Methods:  Using a cross-sectional study of 342 veterans enrolled in a randomized controlled trial, we evaluated the association of communication, measured with the quality of communication (QOC) instrument, with subject-reported quality of clinician care, breathing problem confidence, and general self-rated health. We measured these associations using general estimating equations and adjusted odds ratios (OR) of patient-reported outcomes associated with one-point changes in QOC scores.
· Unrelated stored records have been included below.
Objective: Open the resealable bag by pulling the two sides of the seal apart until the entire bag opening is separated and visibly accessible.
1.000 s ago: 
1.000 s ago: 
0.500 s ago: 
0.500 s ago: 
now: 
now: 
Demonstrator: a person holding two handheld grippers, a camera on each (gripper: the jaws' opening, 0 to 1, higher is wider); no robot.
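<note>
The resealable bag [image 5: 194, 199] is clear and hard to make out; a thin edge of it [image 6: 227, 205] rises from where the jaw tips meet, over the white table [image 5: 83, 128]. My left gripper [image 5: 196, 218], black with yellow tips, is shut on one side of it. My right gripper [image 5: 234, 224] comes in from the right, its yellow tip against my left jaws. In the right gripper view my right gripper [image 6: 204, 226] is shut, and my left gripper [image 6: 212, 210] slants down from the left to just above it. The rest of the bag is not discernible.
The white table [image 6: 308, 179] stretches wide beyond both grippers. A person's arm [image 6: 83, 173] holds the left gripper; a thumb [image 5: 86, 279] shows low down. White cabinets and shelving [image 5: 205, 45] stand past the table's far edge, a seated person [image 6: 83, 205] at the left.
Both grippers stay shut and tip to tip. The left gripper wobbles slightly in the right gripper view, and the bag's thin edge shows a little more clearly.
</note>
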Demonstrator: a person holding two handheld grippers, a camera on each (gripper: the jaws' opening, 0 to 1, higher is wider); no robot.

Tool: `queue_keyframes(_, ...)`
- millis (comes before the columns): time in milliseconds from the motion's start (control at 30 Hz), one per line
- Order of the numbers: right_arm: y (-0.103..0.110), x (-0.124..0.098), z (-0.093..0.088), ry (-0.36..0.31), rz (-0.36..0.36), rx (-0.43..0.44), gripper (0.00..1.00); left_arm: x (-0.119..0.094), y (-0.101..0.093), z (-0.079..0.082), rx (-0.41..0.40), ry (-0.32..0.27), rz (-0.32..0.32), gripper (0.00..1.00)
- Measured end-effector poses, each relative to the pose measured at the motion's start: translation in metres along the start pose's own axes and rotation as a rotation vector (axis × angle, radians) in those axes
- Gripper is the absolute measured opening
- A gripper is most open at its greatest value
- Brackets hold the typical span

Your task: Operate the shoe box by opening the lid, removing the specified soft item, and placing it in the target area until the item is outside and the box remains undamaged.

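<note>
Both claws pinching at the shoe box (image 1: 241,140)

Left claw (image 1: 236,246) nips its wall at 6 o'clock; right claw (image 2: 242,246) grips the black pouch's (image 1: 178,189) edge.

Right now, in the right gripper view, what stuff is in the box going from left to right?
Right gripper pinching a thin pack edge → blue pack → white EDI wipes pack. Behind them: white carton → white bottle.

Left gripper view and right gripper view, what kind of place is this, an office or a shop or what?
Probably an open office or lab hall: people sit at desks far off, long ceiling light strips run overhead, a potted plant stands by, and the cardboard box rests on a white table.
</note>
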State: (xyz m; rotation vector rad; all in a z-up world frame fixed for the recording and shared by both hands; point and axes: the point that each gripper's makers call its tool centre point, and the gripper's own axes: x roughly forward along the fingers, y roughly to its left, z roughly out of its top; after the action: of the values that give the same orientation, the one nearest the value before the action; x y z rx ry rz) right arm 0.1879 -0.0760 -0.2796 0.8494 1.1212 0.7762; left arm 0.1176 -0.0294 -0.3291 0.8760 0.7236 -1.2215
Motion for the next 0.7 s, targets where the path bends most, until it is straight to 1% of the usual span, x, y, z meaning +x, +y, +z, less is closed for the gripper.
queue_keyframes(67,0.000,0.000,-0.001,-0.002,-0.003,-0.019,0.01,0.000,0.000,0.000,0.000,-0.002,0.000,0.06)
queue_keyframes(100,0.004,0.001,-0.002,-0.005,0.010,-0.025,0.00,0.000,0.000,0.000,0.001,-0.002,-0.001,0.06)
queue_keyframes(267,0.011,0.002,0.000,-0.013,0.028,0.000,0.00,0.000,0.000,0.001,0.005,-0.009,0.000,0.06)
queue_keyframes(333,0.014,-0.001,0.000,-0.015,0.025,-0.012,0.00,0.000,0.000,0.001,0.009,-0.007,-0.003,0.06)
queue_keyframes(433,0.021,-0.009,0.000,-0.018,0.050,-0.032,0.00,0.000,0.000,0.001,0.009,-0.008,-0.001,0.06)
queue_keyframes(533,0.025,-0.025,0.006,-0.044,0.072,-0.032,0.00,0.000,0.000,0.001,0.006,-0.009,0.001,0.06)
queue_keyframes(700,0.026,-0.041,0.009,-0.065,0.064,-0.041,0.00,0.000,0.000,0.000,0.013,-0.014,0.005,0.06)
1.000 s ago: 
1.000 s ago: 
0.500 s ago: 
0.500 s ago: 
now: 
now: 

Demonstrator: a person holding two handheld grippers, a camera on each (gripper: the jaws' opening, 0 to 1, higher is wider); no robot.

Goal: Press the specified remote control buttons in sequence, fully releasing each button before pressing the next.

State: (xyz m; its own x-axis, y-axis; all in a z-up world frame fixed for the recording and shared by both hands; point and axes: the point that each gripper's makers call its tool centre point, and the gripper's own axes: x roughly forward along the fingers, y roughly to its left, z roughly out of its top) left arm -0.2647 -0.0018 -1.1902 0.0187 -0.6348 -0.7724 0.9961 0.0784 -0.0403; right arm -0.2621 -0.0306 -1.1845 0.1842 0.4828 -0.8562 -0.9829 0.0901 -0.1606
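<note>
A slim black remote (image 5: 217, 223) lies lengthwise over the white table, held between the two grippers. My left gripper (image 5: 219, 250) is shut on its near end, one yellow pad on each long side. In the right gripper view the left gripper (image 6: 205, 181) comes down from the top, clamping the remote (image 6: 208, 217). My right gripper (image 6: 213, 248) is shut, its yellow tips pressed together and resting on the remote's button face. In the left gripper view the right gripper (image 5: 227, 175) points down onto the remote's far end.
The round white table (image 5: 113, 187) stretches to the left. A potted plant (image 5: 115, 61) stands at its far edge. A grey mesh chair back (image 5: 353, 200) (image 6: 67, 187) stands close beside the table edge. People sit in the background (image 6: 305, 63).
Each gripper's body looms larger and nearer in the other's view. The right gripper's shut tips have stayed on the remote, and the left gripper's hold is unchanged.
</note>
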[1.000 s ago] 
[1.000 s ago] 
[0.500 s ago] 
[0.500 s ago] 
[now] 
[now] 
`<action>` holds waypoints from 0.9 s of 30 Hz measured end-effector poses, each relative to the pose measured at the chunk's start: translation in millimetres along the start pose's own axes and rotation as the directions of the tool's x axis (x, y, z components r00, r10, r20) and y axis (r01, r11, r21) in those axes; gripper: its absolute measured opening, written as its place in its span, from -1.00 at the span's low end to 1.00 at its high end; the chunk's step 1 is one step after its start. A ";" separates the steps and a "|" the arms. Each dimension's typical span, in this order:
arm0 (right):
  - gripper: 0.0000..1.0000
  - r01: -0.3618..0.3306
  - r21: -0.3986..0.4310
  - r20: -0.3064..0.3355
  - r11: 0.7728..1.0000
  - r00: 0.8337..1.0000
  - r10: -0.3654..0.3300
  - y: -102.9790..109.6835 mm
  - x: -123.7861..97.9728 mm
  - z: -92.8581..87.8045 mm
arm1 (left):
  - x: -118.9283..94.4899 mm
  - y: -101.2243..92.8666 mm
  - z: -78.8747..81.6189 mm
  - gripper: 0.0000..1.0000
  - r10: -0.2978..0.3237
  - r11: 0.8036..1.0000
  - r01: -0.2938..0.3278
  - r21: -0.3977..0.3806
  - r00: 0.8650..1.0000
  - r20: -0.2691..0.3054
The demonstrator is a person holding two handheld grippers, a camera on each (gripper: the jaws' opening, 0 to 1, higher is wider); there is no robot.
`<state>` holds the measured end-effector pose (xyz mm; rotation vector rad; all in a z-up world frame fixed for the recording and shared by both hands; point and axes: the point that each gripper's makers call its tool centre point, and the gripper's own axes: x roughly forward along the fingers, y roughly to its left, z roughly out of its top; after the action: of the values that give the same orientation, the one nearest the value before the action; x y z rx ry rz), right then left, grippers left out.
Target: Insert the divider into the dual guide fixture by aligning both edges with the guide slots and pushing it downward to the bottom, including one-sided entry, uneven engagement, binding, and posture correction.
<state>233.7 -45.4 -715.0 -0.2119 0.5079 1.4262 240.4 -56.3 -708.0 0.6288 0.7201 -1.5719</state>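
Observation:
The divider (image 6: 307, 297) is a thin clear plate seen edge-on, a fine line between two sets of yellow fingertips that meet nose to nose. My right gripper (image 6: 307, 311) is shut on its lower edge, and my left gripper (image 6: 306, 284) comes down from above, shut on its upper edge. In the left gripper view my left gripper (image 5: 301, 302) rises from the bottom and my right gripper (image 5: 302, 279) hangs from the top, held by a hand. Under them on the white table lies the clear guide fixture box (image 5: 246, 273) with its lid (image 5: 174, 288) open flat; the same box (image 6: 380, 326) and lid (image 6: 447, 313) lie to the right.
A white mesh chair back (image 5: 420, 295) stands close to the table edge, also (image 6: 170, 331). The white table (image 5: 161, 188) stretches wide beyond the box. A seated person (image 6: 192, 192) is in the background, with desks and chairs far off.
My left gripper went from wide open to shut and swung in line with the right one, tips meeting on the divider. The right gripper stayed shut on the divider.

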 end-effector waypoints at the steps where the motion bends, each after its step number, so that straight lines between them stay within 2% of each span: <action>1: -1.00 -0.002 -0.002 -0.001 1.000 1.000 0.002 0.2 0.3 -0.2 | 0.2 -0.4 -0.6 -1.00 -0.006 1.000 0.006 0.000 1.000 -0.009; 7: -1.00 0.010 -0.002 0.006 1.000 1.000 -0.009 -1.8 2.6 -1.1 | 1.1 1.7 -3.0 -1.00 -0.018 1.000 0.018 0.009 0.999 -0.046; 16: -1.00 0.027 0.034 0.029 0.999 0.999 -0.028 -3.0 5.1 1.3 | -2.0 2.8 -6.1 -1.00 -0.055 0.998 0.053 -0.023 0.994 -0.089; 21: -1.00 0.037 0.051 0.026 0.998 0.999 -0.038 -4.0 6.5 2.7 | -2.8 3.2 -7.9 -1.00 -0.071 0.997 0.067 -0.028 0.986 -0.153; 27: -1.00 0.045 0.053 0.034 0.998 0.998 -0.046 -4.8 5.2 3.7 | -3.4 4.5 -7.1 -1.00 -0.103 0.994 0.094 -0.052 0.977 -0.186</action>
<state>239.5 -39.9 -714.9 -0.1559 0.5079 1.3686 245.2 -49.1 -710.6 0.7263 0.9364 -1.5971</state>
Results:  Nearly one-half of the subjects reported receiving the best imaginable care (47%), whereas fewer reported being confident with their breathing problems all the time (29%) or in very good or excellent health (15%). General communication was associated with best-imagined quality of care (OR, 4.29; 95% CI, 2.84-6.48; P < .001) and confidence in dealing with breathing problems all the time (OR, 1.74; 95% CI, 1.34-2.25; P < .001) but not general self-rated health (OR, 1.19; 95% CI, 0.92-1.55; P = .19). Specific clinician behaviors with larger associations with higher quality care included listening, caring, and attentiveness. The associations between general communication and quality care increased over time (P for interaction .03).

Conclusions:  Communication between patients and clinicians is associated with quality of care and confidence in dealing with breathing problems, and this association may change over time. Attention to specific communication strategies may lead to improvements in the care of patients with COPD.